There's been quite  a lot of talk in the FPGA group about cheap ways to get started so a couple of weeks ago I decided to forsake the professional setup I use for real work and try one of the cheapest routes I could find. The idea was to try something as general purpose as possible and to keep clear of as much proprietary hardware and software as possible. That basically means using a simple board with the FPGA and very little else on it and using the FPGA manufacturer's free software.
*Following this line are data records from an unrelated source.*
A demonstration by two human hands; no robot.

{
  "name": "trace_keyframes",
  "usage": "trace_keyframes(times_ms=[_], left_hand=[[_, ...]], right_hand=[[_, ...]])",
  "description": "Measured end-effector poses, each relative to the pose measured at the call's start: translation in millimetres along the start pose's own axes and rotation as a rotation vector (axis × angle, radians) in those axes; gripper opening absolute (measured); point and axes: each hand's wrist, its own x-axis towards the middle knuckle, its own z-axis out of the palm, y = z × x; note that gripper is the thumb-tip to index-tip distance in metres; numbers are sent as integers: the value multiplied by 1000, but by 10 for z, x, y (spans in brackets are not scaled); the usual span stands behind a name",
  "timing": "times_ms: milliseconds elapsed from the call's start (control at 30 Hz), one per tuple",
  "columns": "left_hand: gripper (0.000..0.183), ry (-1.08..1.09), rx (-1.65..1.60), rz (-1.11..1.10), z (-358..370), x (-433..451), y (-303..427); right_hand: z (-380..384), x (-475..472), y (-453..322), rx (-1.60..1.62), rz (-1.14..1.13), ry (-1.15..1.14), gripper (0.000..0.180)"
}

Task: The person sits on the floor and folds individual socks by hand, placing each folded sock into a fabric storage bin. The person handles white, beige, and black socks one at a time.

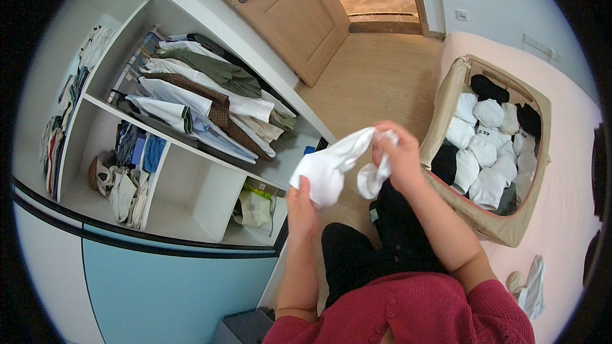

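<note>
A white sock (330, 167) is stretched between my two hands in front of my body. My left hand (302, 205) pinches its lower left end, the thumb lying on top of the fabric. My right hand (397, 153) grips the upper right end, and a bunched white piece (375, 179) hangs below those fingers. Whether the bunched piece is a second sock or part of the same one, I cannot tell. To the right, a beige fabric storage box (530, 215) stands with its lid folded back, holding many rolled white socks (483, 150) and some black ones (488, 88).
The box rests on a bed with a pink sheet (569, 191). Near the bed's lower edge lie a white cloth (533, 291) and a small beige item (515, 281). At left, an open wardrobe (191, 143) holds hanging shirts (205, 86) and folded clothes. A wooden door (287, 9) stands ajar ahead.
</note>
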Motion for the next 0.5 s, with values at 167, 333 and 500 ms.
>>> trace_keyframes(times_ms=[167,333,500], left_hand=[[35,104,-70,224,-233,90,96],[32,23,262,328,-41,-50,59],[33,-116,565,465,31,-148,46]], right_hand=[[-223,110,-129,387,255,22,12],[30,-118,-105,120,453,-100,24],[54,-78,-67,-47,438,-21,17]])
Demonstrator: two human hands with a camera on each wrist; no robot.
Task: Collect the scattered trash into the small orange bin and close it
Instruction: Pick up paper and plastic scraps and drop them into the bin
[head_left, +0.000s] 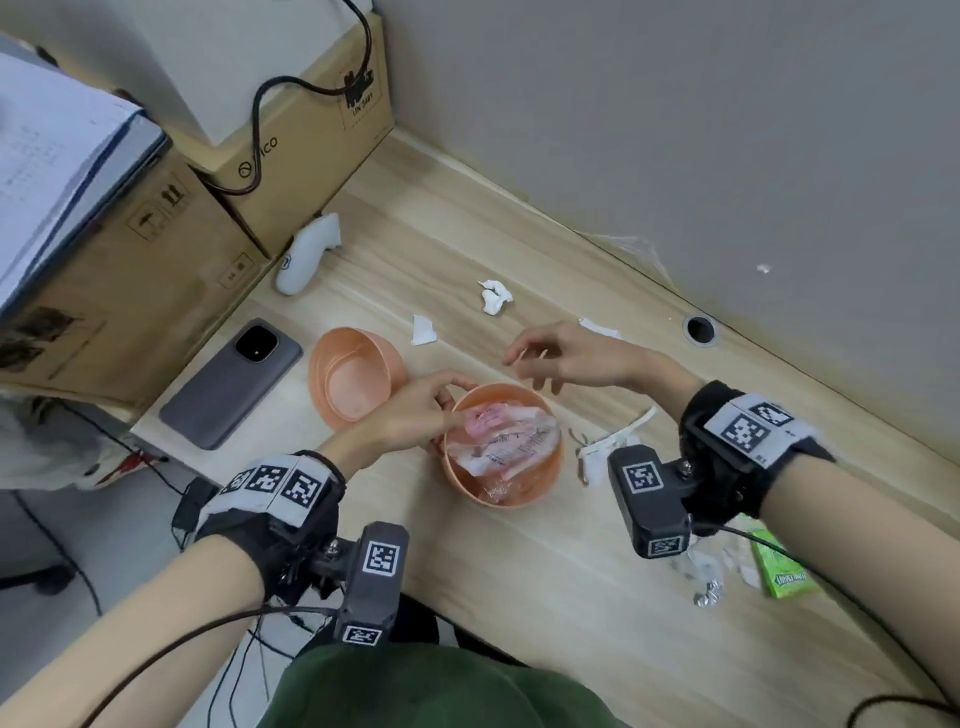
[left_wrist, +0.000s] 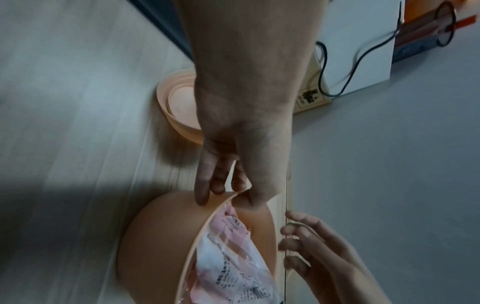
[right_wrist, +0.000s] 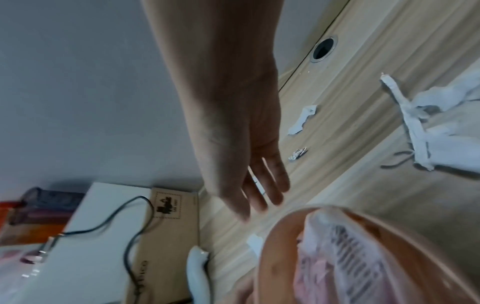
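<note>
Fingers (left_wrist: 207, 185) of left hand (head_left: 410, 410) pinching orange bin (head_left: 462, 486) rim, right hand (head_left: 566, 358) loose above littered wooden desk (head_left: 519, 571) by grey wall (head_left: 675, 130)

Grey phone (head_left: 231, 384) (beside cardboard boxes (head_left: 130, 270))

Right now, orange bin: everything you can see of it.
The orange bin is a small round tub, smooth matte plastic by the look, standing upright and open on the wooden desk. Crumpled printed wrappers fill it. The left hand pinches its near-left rim. Its lid lies separately, upturned, to the left.
</note>
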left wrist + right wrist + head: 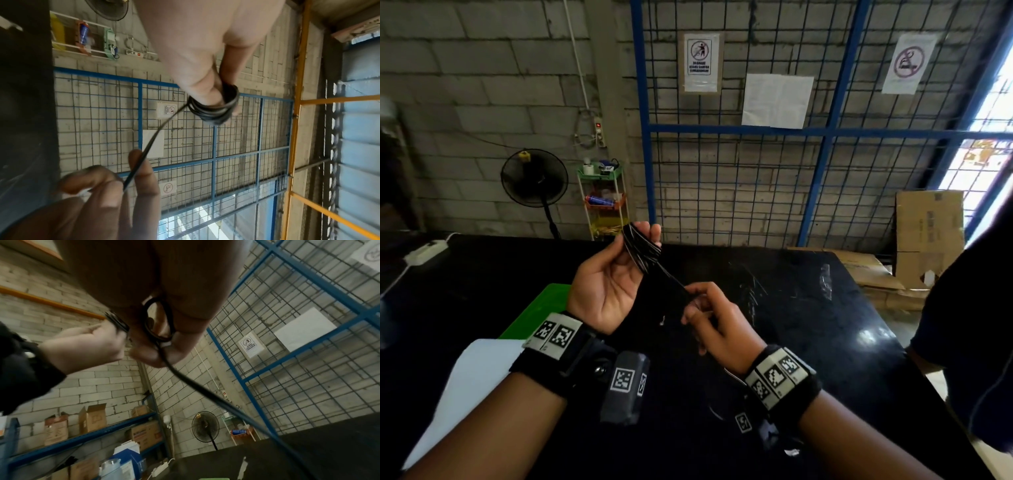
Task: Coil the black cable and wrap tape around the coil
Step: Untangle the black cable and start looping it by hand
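Note:
The black cable is wound in several turns into a small coil point(642, 251) round the fingers of my left hand point(635, 236), which is raised palm-up above the black table point(808, 342). The left wrist view shows the coil point(214, 108) sitting near the fingertips. One strand point(152, 141) runs from the coil to my right hand point(695, 299), which pinches it a short way below and to the right. In the right wrist view the cable point(205, 391) loops in that hand and trails down toward the table.
A green board point(541, 305) and a white sheet point(472, 380) lie at the near left. A white power strip point(424, 253) sits at the far left edge, a clear scrap point(825, 281) at the far right. A person in dark clothes point(979, 325) stands on the right.

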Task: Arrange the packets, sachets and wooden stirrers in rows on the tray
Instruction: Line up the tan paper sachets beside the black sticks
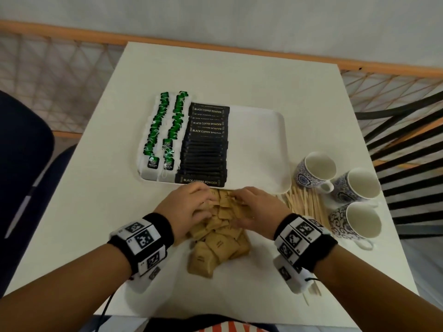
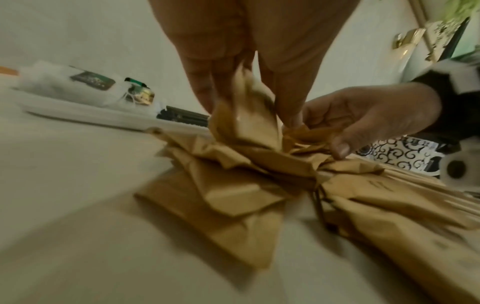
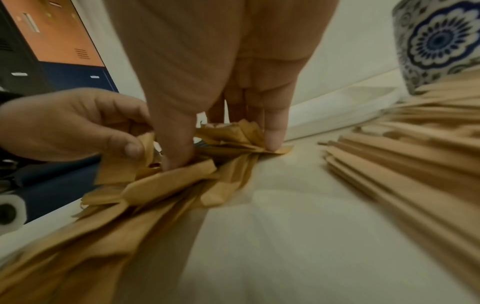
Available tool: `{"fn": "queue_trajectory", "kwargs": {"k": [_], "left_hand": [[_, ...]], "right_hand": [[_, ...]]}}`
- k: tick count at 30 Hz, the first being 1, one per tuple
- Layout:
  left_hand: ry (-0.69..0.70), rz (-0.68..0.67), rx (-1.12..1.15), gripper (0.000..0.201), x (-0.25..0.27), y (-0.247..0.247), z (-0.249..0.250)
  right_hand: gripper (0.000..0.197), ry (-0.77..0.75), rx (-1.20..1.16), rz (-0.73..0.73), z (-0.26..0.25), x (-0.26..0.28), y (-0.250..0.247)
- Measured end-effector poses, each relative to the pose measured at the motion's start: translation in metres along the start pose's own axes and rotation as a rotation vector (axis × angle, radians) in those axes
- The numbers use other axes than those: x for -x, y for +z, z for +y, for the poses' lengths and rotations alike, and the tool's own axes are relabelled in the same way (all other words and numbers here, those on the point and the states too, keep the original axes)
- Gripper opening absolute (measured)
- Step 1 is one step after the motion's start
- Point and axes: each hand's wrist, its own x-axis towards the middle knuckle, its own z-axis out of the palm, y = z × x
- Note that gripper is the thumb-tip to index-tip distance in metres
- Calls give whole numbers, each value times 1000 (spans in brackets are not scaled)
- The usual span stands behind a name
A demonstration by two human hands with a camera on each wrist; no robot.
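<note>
Both the left hand (image 1: 189, 207) and right hand (image 1: 251, 208) have fingers curled into the loose heap of brown paper sachets (image 1: 221, 238), which may well slither apart and spill when lifted toward the white rectangular tray (image 1: 261, 144).

**Soft indoor light, sharp overhead view, blurred wrist views**

The head view is evenly lit and fairly sharp, with faint shadows under the tray (image 1: 275, 149) and cups (image 1: 316, 171). Straight lines bow toward its edges. Both wrist views are dimmer and yellowish. Motion blur smears the brown sachets (image 2: 233, 185) and wooden stirrers (image 3: 415, 164), and the near table (image 3: 298, 236) stretches out of focus.
</note>
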Motion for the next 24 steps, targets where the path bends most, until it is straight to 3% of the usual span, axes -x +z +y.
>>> {"fn": "queue_trajectory", "kwargs": {"k": [3, 7, 12, 16, 21, 24], "left_hand": [[-125, -139, -33, 64, -3, 4, -3], [-58, -173, -186, 81, -4, 9, -8], [-62, -143, -146, 72, -11, 11, -3], [-41, -144, -105, 57, -15, 7, -5], [-12, -97, -67, 63, -22, 2, -4], [-43, -135, -35, 64, -26, 2, -2]], "right_hand": [[62, -20, 42, -8, -2, -3, -1], [61, -19, 105, -11, -5, -5, 3], [52, -54, 158, -4, -8, -11, 5], [47, -82, 69, 43, -5, -10, 0], [38, -64, -22, 136, 1, -11, -1], [46, -79, 25, 66, 1, -16, 3]]}}
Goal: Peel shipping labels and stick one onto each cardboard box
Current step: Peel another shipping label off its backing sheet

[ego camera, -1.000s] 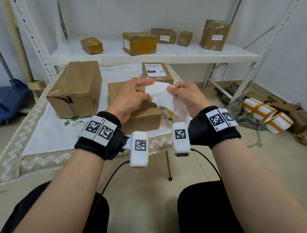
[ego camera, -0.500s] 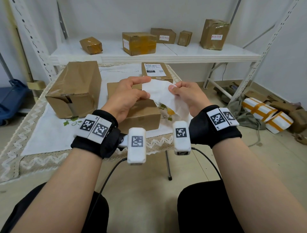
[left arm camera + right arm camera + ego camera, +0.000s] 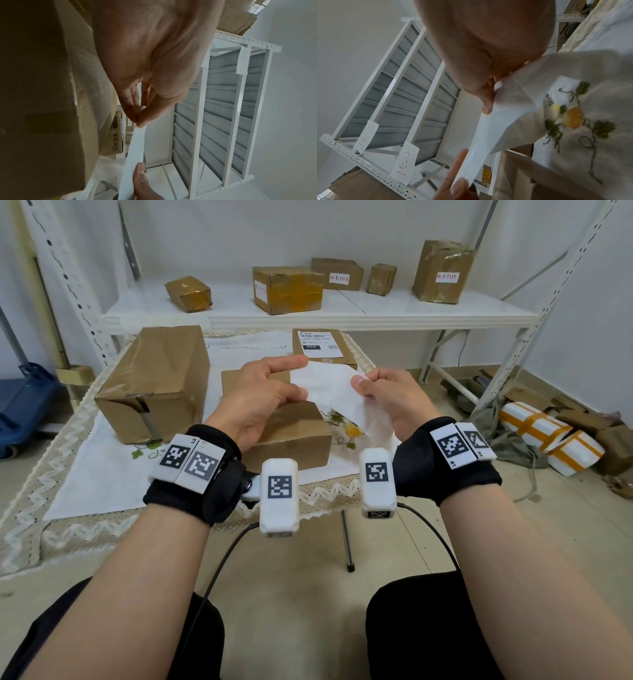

All the FPGA manufacturers offer development boards and some of the simple ones from Lattice and Altera are quite cheap. Xilinx and MicroSemi don't get down to quite the same price level. There are third party boards at just about any level and the cheapest I can find with a real FPGA are based on Altera's Cyclone2 device.

There are several vendors for these on Aliexpress - this one is typical : ALTERA FPGA Cyslonell EP2C5T144 Minimum System Learning Board Development Board-in Other Electronic Components from Elec…

You'll pay about £10 with free shipping.

I bought mine in a bundle with a programmer from Etang Electronics on Amazon for £32.58 for the lot including shipping.


It looks like this:




And the good news is that it all works !


The Cyclone2 is a rather old design and although Altera still recommend it for new designs it isn't supported by the latest version of their design software. So when you download the software to develop code for it make sure to get version 13.0sp1. The part on the board is  a real FPGA with hardware multipliers, some embedded memory blocks and about 4000 logic elements. You get a voltage regulator, a 50MHz oscillator, a switch and three LEDs.


I've never used Altera's design software before so it took a little while to get round the quirks. There are one or two places where it seems to need to be told stuff it must already know (like where to find the simulator that was installed with it !) and it can generate test bench files but gives them an odd filename extension which you end up changing. There is a lot if support material on the web.


You get a free version of ModelSim for simulation and I found this to be the most difficult part - I expect mainly because I use a paid for version of a different simulator and have done for the last 10 years.

There is a free open source  VHDL simulator (GHDL) but it's reputation is not very good - so if you go this route you are stuck with ModelSim.


These boards are down at Arduino price levels so perfectly affordable for building in to projects.


If any one is interested I'll post some actual code that does something and if any one has an idea of a project they fancy using this board I'll be happy to discuss it.